#file demo.conf
seqspark {
  #project name, will be used to create output folder and as suffix for default export path
  project = demo
 
  #number of partitions of large datasets
  partitions = 10

  #pipeline to run, here only annotation
  pipeline = [ "annotation", "qualityControl", "association" ]

  #input genotype path
  input.genotype.path = "demo.vcf.bz2"

  #input phenotype path
  input.phenotype.path = "demo.tsv"

  #output genotype config
  output.genotype {

    #export the VCF after annotation
    export = true

    #don't include any sample/genotype. i.e. just the variants information
    samples = none
  }

  #annotation object
  annotation {
 
    #what will be added to the INFO field of the input VCF
    addInfo {  

      #a key "gnomAD" will be added if the variant is in the database
      gnomAD = "gnomad"

      #get the AF value from gnomad and name it "Total_AF"
      Total_AF = "gnomad.AF"

      #get the AC_NFE and AN_NFE counts from gnomad, and calculate the ratio, name it "SS_AF"
      SS_AF = "gnomad.AC_NFE/gnomad.AN_NFE"
    }
    db {
    #gnomad database config
    gnomad = {

      #where is the database, can be on HDFS or local, seqspark will search HDFS first
      path = "seqspark/gnomad.exome.vcf.bz2"
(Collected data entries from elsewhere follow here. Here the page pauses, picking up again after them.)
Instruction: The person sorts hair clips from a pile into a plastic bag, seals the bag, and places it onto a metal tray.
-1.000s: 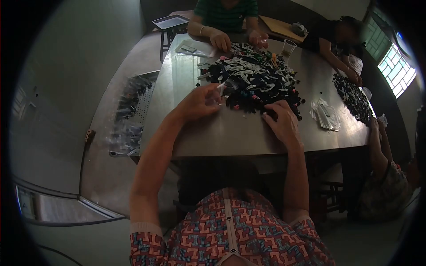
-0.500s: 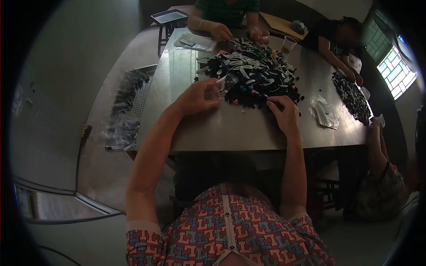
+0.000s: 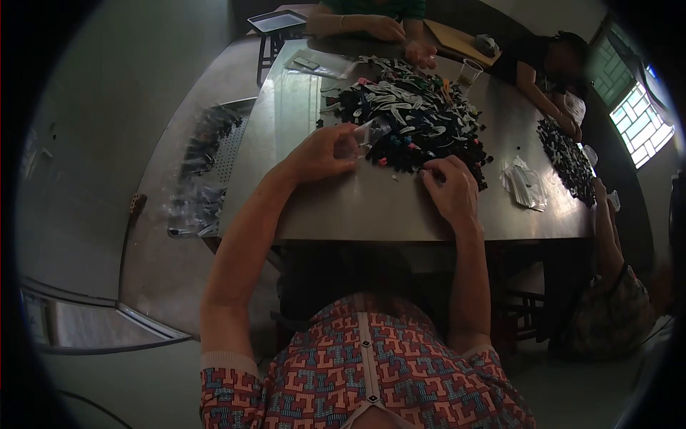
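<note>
A large heap of small hair clips (image 3: pixel 411 104), mostly black and white with a few pink and blue pieces, lies on the metal table (image 3: pixel 336 214). At its left edge, my left hand (image 3: pixel 325 154) pinches a small clear plastic bag (image 3: pixel 371 132), whose mouth faces the heap. My right hand (image 3: pixel 454 189) is at the heap's near edge with thumb and fingertips drawn together. Whatever is between those fingertips is too small to make out.
A stack of clear bags (image 3: pixel 525 184) lies to the right, beside a second clip pile (image 3: pixel 568 161). Co-workers sit across and at the right. A plastic cup (image 3: pixel 468 73) stands behind the heap. At lower left, a perforated tray (image 3: pixel 229 154) holds filled bags.
My right hand has shifted slightly left and down along the heap's edge, fingers closer together. The left hand still holds the bag. The co-worker opposite has lifted one hand off the heap.
</note>
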`<act>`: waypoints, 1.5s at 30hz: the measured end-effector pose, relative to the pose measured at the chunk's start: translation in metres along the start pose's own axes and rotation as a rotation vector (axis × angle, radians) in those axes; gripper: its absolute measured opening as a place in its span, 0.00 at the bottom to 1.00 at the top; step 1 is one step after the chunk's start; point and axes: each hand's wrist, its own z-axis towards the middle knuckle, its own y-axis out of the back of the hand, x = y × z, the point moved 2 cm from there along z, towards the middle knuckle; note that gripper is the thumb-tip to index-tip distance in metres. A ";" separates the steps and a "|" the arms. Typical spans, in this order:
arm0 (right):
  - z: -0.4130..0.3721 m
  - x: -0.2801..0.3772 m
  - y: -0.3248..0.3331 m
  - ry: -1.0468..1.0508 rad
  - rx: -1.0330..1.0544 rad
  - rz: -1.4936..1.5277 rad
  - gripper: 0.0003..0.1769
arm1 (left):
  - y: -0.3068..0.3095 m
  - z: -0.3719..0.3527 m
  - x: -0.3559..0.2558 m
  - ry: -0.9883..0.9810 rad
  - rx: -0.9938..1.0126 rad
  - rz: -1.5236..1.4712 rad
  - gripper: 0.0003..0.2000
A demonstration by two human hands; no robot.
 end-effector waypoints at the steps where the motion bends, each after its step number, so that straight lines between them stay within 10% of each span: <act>1: 0.000 0.002 -0.002 0.042 -0.003 -0.078 0.08 | 0.000 0.000 0.001 0.002 0.000 0.000 0.27; 17: 0.020 0.085 0.015 0.116 -0.020 0.329 0.08 | -0.006 0.003 0.004 -0.035 0.002 -0.059 0.28; 30: 0.028 0.114 -0.029 0.302 -0.178 -0.093 0.06 | -0.006 0.000 -0.009 -0.186 -0.017 0.130 0.26; 38: 0.027 0.095 -0.009 0.042 -0.107 0.361 0.08 | -0.004 0.002 0.000 -0.102 0.023 0.019 0.17; 45: 0.020 0.002 0.002 -0.149 0.050 -0.020 0.08 | -0.005 0.001 -0.007 -0.058 0.001 -0.011 0.09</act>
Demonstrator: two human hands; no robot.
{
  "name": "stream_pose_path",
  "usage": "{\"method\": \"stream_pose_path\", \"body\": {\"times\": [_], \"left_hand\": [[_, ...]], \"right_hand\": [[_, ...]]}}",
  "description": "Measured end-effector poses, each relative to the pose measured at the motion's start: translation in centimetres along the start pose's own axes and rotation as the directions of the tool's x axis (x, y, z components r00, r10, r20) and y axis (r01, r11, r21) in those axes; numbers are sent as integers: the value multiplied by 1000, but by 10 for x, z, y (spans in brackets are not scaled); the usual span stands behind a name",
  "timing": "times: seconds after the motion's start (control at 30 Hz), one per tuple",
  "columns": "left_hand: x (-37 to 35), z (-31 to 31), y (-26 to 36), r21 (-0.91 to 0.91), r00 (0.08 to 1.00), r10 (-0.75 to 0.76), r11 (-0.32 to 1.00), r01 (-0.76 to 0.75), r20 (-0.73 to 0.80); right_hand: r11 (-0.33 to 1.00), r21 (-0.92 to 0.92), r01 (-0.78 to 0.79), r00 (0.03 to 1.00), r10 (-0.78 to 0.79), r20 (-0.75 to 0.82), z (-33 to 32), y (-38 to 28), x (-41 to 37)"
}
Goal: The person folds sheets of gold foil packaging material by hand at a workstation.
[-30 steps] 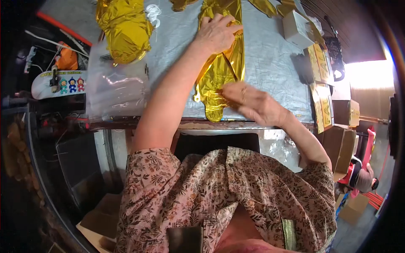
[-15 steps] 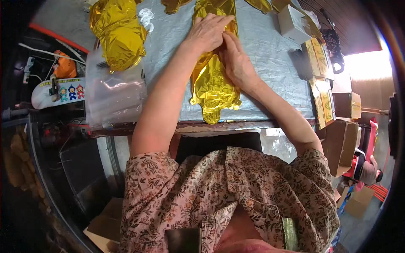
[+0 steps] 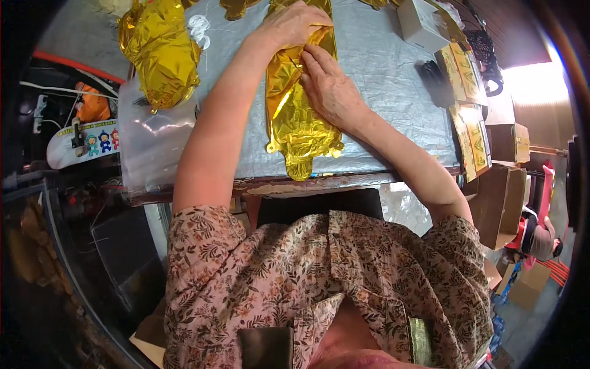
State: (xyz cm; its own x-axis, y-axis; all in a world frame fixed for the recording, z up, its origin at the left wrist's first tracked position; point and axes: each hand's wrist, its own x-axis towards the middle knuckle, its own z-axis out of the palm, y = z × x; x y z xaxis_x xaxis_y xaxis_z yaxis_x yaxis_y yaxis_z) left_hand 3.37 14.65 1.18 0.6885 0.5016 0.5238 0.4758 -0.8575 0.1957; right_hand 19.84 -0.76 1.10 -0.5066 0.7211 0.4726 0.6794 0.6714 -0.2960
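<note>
A flattened gold foil balloon (image 3: 300, 126) lies lengthwise on the table in front of me, with rounded tabs at its near end. My left hand (image 3: 294, 26) is closed on a fold of the foil toward the balloon's far part. Just nearer to me, my right hand (image 3: 335, 92) rests on the balloon's right side, its fingers stretched out and lying on the foil. Part of the foil is hidden beneath both hands.
More crumpled gold foil balloons (image 3: 161, 58) lie at the left, beside white string (image 3: 198, 29) and clear plastic (image 3: 157, 138). A white box (image 3: 421, 27) and yellow boxes (image 3: 468, 132) line the right side. Cardboard boxes (image 3: 501, 206) and another person (image 3: 539, 237) are beyond.
My left hand has moved up and left, lifting a fold of foil at its fingertips. My right hand has shifted left on the balloon, its fingers now more spread out. The whole view has also shifted slightly.
</note>
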Motion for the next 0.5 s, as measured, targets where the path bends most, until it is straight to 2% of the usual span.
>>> {"method": "stream_pose_path", "body": {"times": [0.17,0.23,0.27,0.33,0.37,0.43,0.5], "left_hand": [[2,-13,14,43,983,-94,995,88,160],[-1,-26,24,69,997,80,994,-80,-2],[-2,-22,19,70,997,76,995,-76,2],[3,-21,7,-279,998,-62,958,64,16],[-2,-23,3,-272,998,-62,960,65,17],[-13,-55,11,-232,956,-236,953,192,-177],[-40,-59,0,-220,952,-252,952,212,-173]], "right_hand": [[998,-45,48,998,-47,32,0,-1,-5],[995,-72,66,997,-63,49,0,-1,-5],[995,-67,67,997,-64,50,1,-1,-6],[995,-84,58,997,-53,59,2,1,-6],[995,-81,61,997,-57,55,3,2,-6],[996,-56,66,996,-63,66,2,3,-5],[996,-53,68,996,-66,54,3,4,-5]]}}
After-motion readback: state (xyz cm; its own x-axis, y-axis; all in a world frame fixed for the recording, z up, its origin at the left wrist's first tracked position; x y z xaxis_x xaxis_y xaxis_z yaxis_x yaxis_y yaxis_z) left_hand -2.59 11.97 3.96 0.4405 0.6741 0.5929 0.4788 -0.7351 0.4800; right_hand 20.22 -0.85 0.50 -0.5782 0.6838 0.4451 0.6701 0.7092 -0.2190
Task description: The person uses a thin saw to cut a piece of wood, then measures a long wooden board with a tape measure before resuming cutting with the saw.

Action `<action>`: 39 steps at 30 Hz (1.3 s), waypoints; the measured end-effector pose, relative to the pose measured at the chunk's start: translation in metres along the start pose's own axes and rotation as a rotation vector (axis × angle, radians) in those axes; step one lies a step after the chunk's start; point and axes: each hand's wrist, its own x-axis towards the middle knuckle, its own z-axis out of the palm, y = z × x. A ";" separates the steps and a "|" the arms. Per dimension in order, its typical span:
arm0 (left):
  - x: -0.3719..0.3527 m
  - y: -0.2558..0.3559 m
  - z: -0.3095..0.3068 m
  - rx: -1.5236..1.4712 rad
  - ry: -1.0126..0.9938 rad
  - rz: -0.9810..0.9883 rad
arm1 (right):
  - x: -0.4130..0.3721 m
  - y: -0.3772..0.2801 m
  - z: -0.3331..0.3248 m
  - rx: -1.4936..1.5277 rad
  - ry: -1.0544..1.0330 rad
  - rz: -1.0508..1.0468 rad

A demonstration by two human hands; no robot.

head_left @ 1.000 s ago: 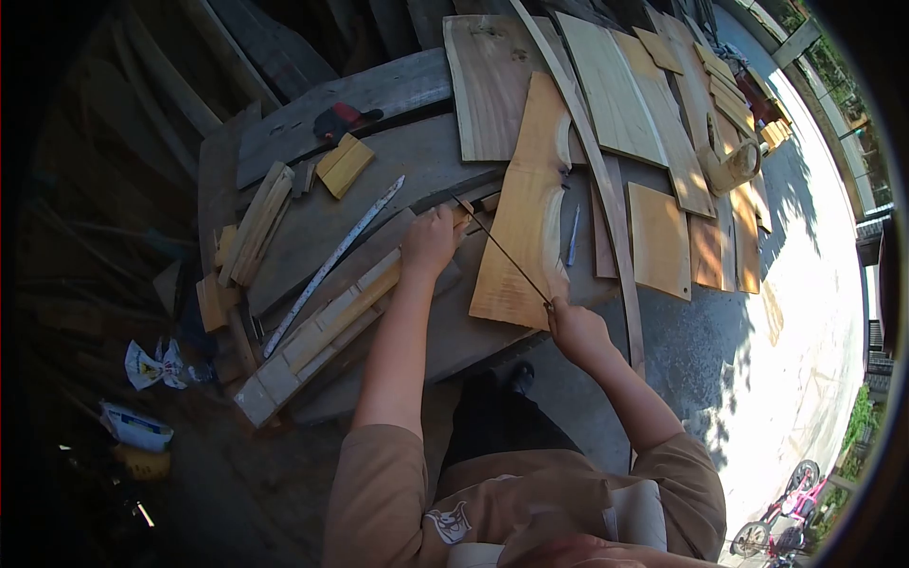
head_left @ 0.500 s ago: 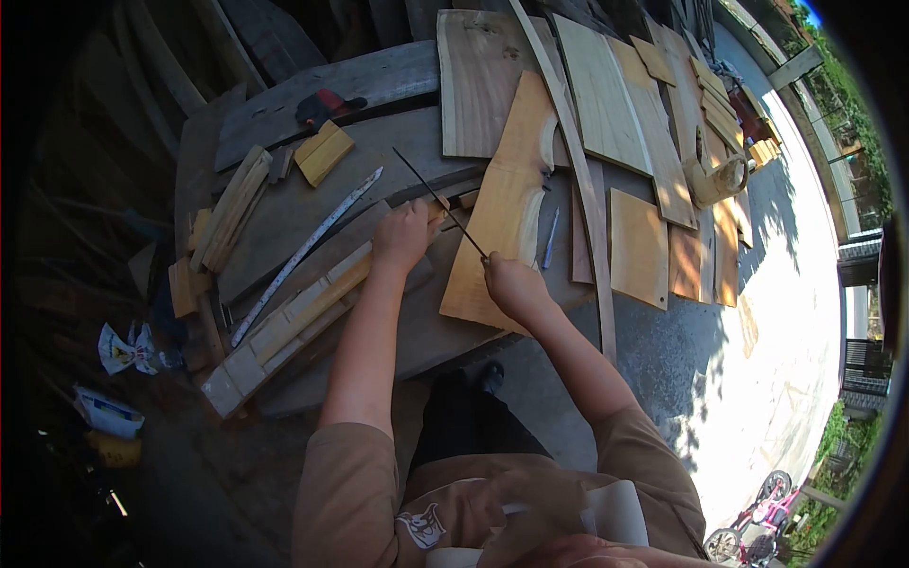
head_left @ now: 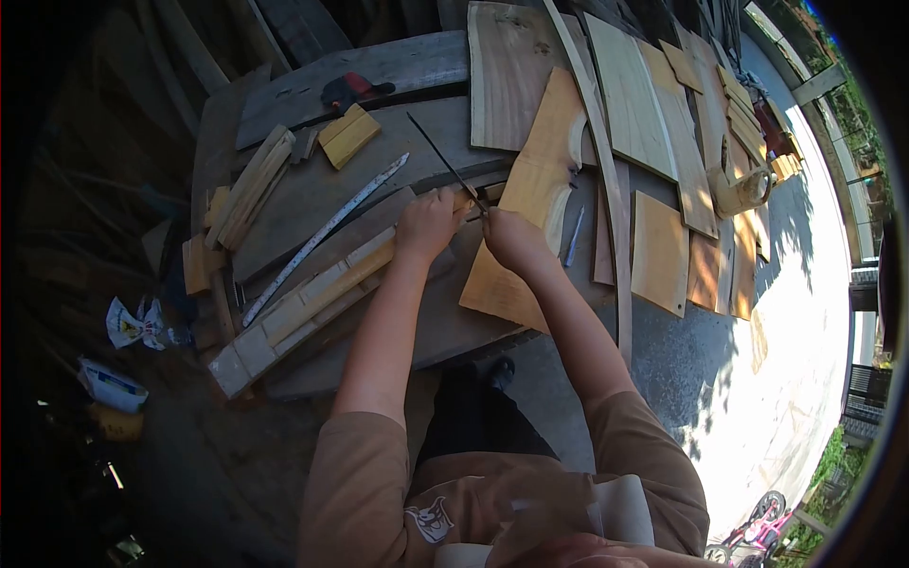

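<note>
My left hand [head_left: 426, 225] is closed on a small light wood piece [head_left: 463, 201] near the far end of a long wooden beam [head_left: 312, 301], whose top has several blocks and joints along it. Closed around the near end of a long, thin, dark tool, my right hand [head_left: 516, 239] is just to the right. The dark tool [head_left: 440, 151] slants away to the upper left, crossing the wood piece close to my left fingers. It looks like a file or a narrow saw; its edge is too fine to tell. My palm hides its handle.
A white measuring stick [head_left: 327, 239] lies left of the beam. Right of my hands are a live-edge board [head_left: 535, 185], a blue pen-like object [head_left: 575, 237] and several planks. A red and black cap [head_left: 355, 90], wood blocks [head_left: 349, 136] and a jug-like container [head_left: 741, 191] stand farther off.
My right hand has pushed the dark tool forward and to the left, closer to my left hand. My left hand keeps its grip on the wood. The whole view has shifted slightly.
</note>
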 end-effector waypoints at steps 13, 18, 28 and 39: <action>0.001 0.000 -0.001 -0.001 -0.033 -0.016 | -0.114 0.031 0.001 -0.025 -0.040 0.152; 0.001 0.000 -0.001 -0.017 -0.026 -0.007 | -0.011 0.004 -0.002 0.032 0.004 0.055; 0.002 -0.002 0.000 -0.013 0.043 0.052 | -0.104 0.033 0.010 -0.003 -0.012 0.164; 0.001 -0.002 0.004 0.011 0.106 0.075 | 0.004 0.004 0.008 0.000 0.035 0.001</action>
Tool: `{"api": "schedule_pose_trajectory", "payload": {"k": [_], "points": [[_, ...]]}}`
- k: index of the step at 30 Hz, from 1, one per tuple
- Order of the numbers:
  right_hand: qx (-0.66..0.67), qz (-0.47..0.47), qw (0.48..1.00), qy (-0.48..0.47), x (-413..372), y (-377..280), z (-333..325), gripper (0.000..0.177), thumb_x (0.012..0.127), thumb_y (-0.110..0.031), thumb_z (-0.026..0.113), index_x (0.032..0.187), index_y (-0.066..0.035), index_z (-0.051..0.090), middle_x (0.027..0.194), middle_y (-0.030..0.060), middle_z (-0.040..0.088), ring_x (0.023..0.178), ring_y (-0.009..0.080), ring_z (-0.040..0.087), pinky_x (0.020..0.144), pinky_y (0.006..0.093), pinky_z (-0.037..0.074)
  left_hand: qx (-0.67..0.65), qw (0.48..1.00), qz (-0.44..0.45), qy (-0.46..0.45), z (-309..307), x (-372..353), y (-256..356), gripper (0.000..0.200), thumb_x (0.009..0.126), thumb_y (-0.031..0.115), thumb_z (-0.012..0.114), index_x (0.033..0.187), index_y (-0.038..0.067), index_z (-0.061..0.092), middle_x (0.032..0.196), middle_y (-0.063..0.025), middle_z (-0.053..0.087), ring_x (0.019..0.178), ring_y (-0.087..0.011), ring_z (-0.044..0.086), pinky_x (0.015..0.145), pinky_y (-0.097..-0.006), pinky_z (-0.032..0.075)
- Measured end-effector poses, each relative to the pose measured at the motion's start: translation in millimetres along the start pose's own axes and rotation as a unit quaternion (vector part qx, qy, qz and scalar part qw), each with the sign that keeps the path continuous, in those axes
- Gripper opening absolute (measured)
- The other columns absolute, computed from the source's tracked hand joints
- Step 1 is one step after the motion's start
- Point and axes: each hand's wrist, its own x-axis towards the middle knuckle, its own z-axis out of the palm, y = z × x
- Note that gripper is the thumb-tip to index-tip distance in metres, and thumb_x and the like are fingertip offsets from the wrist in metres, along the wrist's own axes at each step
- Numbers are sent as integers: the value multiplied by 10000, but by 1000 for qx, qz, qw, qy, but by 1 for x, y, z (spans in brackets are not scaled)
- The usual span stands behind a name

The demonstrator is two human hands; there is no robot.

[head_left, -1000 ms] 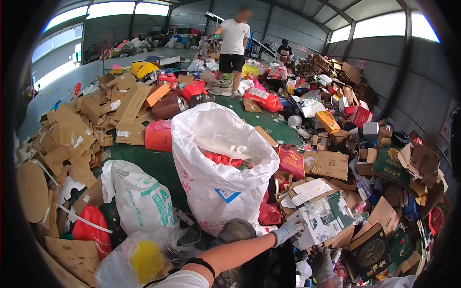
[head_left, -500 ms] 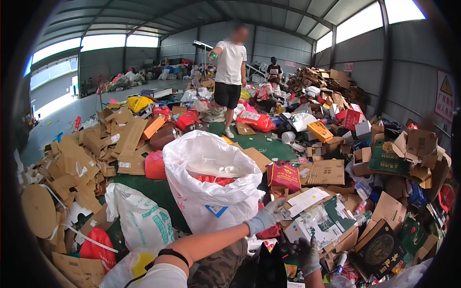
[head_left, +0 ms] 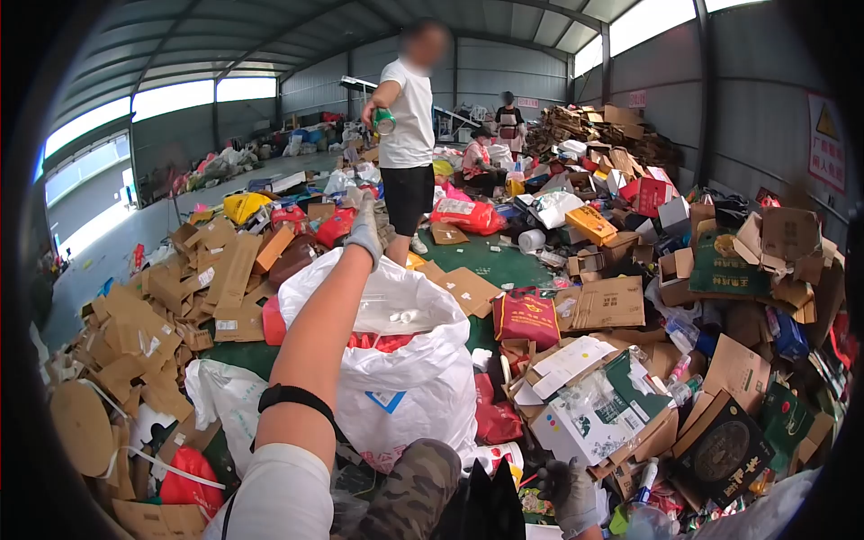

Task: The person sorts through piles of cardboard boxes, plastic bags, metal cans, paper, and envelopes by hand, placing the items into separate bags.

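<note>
My left hand (head_left: pixel 365 232), in a pale glove, is stretched far forward past the big white woven sack (head_left: pixel 414 396), toward the person in the white T-shirt. Its fingers point up and away, extended, and I see nothing in them. That sack stands open between my arm and the heap, with red items (head_left: pixel 382 343) and white pieces (head_left: pixel 407 316) inside. At the lower right, my right hand (head_left: pixel 573 495) wears a glove with dark fingers. It is held apart over loose litter, below a white and green carton (head_left: pixel 598 418), with its fingers spread and holding nothing visible.
A person (head_left: pixel 409 117) standing ahead holds out a green can (head_left: pixel 384 121). Two other people are farther back. Flattened cardboard (head_left: pixel 144 328) is heaped on the left; boxes, including a black box (head_left: pixel 723 454), pile up on the right. A maroon bag (head_left: pixel 526 317) lies beyond the sack.
My left arm has swung from beside the carton to far forward across the sack. My right hand has dropped slightly. The standing person appears nearer, can still held out; the view has shifted.
</note>
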Motion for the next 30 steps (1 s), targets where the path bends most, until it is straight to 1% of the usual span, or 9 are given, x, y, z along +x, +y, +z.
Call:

      #format of the database, here VCF. Can be tsv, csv
      format = "vcf"
    }
    }
  }
  
  #qualityControl object
  qualityControl {

    #genotype level QC
    genotypes = ["DP >= 8 and GQ >= 20"]
    
    #variant level QC
    #here gnomAD mean the variant must be in gnomAD. You must put it in the addInfo.
    variants = [ "missingRate <= 0.1", "gnomAD" ]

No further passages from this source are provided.